I think it is important to discuss what could happen to them should they decide to abuse drugs. But renting a drug sniffing dog is a bit extreme, also totally pointless. Parents never seem to give their kids enough credit for being crafty. Any teen with overbearing parents knows how to be one step ahead.
The bonus feature is that the dogs also serve as an untrustworthy parent detector for the teenagers.
This begs for a double blind study with actors instead of real families.
Double blind so even the actors playing the parents don’t know if the dog will have anything to “hit” on.
I want to know the rate of false positives for this “service.”
It’s animal cruelty to make these poor dogs sniff teenagers rooms.
She’s such a rule follower, I don’t foresee this being an issue.
Let me elaborate. I don’t think this is something you go to first thing. Of the two, I am the cool parent, actually. This is a sort of last resort for someone who has either done it in the past, or there has been severe changes and other methods have not panned out.

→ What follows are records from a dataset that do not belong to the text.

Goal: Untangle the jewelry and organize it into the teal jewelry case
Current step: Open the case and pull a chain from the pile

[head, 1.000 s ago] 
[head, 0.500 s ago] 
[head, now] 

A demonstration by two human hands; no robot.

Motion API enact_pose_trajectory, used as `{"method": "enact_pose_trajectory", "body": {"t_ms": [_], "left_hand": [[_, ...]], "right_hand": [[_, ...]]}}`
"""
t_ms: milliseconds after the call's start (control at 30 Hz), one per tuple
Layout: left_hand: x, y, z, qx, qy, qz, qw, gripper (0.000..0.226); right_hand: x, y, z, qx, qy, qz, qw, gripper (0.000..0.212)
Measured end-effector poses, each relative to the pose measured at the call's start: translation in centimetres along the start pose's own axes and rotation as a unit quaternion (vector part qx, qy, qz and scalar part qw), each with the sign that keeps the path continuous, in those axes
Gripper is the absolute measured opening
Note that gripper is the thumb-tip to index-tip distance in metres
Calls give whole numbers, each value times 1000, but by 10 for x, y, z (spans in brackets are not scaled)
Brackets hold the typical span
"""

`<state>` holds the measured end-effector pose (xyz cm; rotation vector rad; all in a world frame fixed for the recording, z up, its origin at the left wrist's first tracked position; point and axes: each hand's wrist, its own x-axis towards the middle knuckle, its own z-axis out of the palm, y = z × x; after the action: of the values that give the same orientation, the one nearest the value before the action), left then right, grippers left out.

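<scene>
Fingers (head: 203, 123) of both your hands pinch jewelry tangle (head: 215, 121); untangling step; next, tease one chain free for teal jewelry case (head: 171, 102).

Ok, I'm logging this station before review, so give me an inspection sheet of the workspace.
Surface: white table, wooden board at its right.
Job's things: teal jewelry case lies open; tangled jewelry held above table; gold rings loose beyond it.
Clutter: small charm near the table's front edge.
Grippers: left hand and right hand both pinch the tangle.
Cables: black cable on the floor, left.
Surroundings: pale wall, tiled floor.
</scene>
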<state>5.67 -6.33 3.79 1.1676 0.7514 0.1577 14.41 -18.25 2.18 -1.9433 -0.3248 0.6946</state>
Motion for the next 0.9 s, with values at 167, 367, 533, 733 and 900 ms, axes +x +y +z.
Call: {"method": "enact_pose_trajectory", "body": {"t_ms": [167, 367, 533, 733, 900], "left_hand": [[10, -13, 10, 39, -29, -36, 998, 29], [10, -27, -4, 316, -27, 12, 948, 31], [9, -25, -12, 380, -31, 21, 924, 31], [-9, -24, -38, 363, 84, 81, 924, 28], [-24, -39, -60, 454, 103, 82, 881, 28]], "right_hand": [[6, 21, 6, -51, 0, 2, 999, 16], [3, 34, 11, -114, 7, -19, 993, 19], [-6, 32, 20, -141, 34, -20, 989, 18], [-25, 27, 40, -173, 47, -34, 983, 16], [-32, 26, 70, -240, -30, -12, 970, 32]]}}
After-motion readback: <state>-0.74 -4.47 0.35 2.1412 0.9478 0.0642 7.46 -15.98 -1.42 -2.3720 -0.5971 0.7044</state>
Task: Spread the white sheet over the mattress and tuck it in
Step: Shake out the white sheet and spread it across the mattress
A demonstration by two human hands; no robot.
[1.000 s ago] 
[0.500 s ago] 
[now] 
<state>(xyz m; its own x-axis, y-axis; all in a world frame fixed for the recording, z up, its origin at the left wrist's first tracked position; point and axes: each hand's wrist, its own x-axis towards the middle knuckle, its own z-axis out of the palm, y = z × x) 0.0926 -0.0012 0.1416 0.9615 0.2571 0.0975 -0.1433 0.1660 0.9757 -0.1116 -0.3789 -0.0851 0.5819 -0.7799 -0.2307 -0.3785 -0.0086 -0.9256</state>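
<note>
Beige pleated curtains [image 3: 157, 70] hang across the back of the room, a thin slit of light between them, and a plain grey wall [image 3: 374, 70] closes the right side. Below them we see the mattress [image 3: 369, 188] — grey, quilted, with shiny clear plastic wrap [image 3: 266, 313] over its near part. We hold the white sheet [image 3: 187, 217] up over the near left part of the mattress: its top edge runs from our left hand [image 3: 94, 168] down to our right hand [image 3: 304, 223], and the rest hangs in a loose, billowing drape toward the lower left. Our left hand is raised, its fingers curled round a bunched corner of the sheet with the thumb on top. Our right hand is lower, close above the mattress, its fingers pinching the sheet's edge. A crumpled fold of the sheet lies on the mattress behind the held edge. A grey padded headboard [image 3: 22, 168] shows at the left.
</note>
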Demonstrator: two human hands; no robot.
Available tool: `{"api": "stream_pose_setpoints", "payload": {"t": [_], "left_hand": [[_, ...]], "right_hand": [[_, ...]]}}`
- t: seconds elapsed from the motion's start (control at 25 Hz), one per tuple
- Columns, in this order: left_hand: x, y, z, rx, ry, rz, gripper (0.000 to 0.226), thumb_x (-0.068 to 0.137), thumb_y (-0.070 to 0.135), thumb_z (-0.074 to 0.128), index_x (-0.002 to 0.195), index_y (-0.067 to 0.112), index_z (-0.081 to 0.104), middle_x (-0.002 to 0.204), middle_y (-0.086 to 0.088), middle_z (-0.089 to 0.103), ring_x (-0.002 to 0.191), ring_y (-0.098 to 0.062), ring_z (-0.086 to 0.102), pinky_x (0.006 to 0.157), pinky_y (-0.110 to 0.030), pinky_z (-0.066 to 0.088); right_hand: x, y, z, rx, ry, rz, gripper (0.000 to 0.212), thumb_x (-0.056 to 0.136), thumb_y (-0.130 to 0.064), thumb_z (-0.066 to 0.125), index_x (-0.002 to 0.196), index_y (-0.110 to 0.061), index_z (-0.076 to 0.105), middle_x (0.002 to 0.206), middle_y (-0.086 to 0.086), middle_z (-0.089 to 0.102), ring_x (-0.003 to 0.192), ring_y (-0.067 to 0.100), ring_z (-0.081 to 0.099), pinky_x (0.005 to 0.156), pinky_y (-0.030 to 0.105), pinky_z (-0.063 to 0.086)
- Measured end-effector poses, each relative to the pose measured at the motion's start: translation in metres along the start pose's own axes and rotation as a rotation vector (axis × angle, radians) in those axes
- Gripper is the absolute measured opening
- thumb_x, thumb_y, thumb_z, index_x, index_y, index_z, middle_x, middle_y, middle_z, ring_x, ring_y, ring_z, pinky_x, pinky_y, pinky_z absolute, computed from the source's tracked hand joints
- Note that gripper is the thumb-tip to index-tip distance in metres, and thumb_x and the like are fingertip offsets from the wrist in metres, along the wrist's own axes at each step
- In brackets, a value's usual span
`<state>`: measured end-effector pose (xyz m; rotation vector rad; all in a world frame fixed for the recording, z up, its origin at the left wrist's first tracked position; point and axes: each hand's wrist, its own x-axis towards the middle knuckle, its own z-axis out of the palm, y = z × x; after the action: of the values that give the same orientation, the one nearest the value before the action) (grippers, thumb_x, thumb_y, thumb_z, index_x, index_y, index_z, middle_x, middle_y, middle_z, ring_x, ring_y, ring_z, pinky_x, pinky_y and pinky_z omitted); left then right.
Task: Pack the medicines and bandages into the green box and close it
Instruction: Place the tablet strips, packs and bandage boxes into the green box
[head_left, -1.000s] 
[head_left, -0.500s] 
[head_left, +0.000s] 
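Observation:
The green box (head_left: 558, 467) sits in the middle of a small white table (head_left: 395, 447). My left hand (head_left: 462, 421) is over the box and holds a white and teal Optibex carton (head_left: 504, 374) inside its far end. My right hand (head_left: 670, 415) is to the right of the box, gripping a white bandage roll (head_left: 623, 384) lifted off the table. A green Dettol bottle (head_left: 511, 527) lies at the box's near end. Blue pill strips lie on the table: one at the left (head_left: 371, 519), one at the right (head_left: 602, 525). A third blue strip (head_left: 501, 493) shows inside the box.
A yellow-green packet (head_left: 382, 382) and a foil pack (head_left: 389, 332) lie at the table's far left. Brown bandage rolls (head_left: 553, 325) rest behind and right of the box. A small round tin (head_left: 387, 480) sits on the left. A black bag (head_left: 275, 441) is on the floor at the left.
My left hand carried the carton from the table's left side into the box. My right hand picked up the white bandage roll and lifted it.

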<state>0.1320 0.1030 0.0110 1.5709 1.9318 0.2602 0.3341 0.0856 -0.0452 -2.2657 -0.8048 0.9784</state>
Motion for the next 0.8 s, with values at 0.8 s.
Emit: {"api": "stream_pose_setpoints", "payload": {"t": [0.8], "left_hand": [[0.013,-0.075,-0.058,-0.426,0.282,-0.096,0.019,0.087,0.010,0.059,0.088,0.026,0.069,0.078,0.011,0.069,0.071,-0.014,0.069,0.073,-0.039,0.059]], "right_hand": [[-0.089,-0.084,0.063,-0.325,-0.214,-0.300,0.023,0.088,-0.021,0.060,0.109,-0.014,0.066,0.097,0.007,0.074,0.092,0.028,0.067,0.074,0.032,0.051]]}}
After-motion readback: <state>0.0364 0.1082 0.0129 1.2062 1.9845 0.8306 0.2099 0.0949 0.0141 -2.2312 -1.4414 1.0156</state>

If your kid is constantly lying to you, getting into trouble, etc, this might be a necessary measure. Remember too it’s not just users, there are kids dealing in schools. I’d rather see the parents handle the situation vs the police.
Again, its a tool. You don’t have to be an overbearing parent to need to use it in some cases. But yes, I see your point an overbearing parent could abuse the service.
Yes, just like a gun that way, amirite? All depends on how you use it, safety first, if anyone gets hurt then someone was just being irresponsible no reason to throw the bay out with the bathwater, there’s more chance of falling into a swimming pool then there is of a troubled kid reacting badly to hired dogs sniffing out his bedroom like he’s a suspected terrorist or something, etc etc.
Sooo… what, just old fashioned rummage through their things? Or you just have a few talks and if that doesn’t do the trick, oh well. Kids will be kids.
I think if one were to have a “problem child”, pulling a stunt like this isn’t going to make things better. It won’t be the “Scared Straight” moment the parents would be hoping for. If anything, that hate the child had for their parents is compounded.